WHAT YOU NEED TO DO —
The data is to be transcribed in full, with nothing missed.
▽
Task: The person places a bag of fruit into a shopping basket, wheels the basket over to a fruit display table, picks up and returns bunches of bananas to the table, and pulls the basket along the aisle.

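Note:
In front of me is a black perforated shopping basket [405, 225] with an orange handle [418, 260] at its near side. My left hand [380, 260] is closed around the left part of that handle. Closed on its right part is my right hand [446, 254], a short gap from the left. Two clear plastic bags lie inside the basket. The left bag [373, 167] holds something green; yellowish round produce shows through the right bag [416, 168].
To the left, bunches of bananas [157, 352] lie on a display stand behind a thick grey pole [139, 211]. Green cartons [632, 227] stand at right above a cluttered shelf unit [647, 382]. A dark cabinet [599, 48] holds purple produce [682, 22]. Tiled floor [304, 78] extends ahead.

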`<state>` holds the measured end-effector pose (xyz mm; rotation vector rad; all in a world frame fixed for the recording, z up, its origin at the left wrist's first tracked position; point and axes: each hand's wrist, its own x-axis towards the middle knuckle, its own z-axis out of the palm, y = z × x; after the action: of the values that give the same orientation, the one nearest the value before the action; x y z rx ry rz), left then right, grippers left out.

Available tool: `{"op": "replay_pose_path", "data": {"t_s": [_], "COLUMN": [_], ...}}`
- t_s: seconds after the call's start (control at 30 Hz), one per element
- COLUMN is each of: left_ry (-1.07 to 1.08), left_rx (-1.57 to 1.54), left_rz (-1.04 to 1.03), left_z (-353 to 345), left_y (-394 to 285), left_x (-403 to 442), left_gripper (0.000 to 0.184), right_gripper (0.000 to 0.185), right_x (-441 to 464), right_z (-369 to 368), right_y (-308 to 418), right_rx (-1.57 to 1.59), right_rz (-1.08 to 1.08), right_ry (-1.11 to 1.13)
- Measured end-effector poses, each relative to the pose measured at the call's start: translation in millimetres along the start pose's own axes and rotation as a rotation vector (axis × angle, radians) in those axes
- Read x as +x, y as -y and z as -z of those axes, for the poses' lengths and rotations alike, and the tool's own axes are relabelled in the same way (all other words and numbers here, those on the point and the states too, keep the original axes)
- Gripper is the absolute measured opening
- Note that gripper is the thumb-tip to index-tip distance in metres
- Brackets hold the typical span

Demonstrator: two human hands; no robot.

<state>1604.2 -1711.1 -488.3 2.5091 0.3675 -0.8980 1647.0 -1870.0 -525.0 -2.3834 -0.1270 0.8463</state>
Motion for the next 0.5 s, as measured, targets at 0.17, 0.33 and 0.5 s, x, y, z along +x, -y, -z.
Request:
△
WRITTEN RESPONSE —
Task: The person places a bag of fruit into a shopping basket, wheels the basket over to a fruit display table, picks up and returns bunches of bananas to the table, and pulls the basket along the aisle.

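Note:
In front of me is a black perforated shopping basket [405, 225] with an orange handle [418, 260] at its near side. My left hand [380, 260] is closed around the left part of that handle. Closed on its right part is my right hand [446, 254], a short gap from the left. Two clear plastic bags lie inside the basket. The left bag [373, 167] holds something green; yellowish round produce shows through the right bag [416, 168].
To the left, bunches of bananas [157, 352] lie on a display stand behind a thick grey pole [139, 211]. Green cartons [632, 227] stand at right above a cluttered shelf unit [647, 382]. A dark cabinet [599, 48] holds purple produce [682, 22]. Tiled floor [304, 78] extends ahead.
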
`<state>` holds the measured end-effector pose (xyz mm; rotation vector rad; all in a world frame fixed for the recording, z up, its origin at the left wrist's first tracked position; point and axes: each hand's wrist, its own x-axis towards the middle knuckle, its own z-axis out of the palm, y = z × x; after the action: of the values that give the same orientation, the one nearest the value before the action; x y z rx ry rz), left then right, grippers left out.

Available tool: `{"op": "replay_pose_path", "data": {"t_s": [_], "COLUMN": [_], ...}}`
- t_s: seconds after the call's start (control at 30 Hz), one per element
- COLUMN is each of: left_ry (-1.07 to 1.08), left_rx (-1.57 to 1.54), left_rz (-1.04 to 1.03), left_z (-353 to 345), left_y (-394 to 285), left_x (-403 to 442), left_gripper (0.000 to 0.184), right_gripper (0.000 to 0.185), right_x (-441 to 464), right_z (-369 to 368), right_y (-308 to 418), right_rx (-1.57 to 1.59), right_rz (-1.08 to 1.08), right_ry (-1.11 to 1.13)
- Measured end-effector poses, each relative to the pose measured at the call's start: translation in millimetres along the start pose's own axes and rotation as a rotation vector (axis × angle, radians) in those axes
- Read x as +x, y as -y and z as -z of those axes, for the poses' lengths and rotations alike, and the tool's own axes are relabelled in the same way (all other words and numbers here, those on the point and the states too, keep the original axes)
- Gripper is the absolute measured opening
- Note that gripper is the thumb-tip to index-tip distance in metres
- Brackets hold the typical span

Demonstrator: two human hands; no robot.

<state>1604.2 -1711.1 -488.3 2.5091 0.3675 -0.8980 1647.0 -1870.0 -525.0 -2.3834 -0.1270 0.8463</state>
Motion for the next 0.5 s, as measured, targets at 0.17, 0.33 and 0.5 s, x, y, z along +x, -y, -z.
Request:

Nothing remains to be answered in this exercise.